U.S. magazine advocates push back against possible 10% mailing increase
Magazine publishers in the U.S. are reeling at the prospect that the United States Postal Service may be preparing to impose a rate increase of as much as 10% across the board for mailing magazines effective January 2014. According to a story in Folio: the unexpected cost is a huge budgetary consideration for subscription-based periodicals that rely on mail on the ground for circulation distribution.
“This is not a bluff on behalf of the postal service,” says James Cregan, executive vice president, government affairs, for the MPA—The Association of Magazine Media, in a phone interview. “Among knowledgeable people working within the mailing industry, it’s commonly known that this exigent rate increase is very much on the table.”Essentially an exigent increase was allowed for in the Postal Accountability and Enhancement Act in 2006 and is meant to allow the USPS to meet "exceptional or extraordinary" circumstances. -- things usch as terrorist attacks or natural disasters. However, the post office is apparently using it to respond to to the impact of digital publishing on their bottom line.

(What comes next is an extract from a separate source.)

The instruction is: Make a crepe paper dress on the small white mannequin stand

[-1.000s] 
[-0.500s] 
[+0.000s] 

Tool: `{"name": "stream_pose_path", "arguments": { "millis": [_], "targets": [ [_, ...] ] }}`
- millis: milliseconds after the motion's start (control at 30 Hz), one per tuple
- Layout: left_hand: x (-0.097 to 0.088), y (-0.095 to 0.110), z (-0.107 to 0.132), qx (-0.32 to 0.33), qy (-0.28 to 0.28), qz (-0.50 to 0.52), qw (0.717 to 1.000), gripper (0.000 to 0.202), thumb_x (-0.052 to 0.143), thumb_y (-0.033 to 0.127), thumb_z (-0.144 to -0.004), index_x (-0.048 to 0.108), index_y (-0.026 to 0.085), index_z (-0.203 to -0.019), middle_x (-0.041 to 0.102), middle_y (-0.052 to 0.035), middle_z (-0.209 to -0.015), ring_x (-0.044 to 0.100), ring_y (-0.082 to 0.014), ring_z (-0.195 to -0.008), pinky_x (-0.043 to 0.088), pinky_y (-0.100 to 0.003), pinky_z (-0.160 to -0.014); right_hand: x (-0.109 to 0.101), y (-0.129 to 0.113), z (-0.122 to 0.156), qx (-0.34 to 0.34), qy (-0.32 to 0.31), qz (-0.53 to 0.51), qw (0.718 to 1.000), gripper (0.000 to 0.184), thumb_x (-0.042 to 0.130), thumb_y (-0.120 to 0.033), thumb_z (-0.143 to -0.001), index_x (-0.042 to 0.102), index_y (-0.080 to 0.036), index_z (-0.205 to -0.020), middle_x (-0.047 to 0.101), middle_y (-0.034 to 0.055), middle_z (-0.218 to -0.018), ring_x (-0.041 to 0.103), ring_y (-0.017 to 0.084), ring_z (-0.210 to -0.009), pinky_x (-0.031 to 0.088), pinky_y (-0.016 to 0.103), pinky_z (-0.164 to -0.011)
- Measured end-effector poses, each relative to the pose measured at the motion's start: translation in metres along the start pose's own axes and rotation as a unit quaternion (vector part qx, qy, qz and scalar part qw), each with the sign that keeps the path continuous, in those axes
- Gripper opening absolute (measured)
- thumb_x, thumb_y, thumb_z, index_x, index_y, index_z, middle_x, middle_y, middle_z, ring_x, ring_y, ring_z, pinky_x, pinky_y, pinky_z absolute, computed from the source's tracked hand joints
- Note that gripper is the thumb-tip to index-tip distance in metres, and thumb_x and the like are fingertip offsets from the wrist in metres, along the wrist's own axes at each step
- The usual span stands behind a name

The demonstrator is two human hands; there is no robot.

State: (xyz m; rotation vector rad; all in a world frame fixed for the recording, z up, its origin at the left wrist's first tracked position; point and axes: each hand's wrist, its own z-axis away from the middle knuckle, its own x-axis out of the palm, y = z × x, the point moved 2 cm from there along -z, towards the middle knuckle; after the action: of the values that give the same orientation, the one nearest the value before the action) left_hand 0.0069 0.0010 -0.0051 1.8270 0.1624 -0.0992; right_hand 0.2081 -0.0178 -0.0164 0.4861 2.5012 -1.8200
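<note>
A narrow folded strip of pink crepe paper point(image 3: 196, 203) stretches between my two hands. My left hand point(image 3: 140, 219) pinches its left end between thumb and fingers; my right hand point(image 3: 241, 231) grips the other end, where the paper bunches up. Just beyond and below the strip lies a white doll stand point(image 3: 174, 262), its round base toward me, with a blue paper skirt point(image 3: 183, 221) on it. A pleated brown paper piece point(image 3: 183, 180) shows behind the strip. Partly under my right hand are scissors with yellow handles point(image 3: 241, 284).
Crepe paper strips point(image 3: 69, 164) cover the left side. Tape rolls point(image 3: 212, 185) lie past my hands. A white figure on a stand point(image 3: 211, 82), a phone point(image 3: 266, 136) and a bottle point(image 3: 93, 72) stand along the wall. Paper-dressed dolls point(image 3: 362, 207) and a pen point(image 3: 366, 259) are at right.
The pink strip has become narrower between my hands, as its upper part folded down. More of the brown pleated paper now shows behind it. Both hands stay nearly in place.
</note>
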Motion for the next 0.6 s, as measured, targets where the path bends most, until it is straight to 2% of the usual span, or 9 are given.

“The possibility of magazines on the brink deciding to move to a digital format, being pushed that way in response to a rate increase, is not an extraordinary circumstance,” argues Cregan. “It’s something the postal service should have planned for already.”The Alliance for Audited Media (AAM) said
“an exigent rate increase is not a solution to the agency’s financial issues or the profitability of certain classes of mail,” in an open letter from the coalition to the chairman of the USPS Board of Governors Mickey Barnett.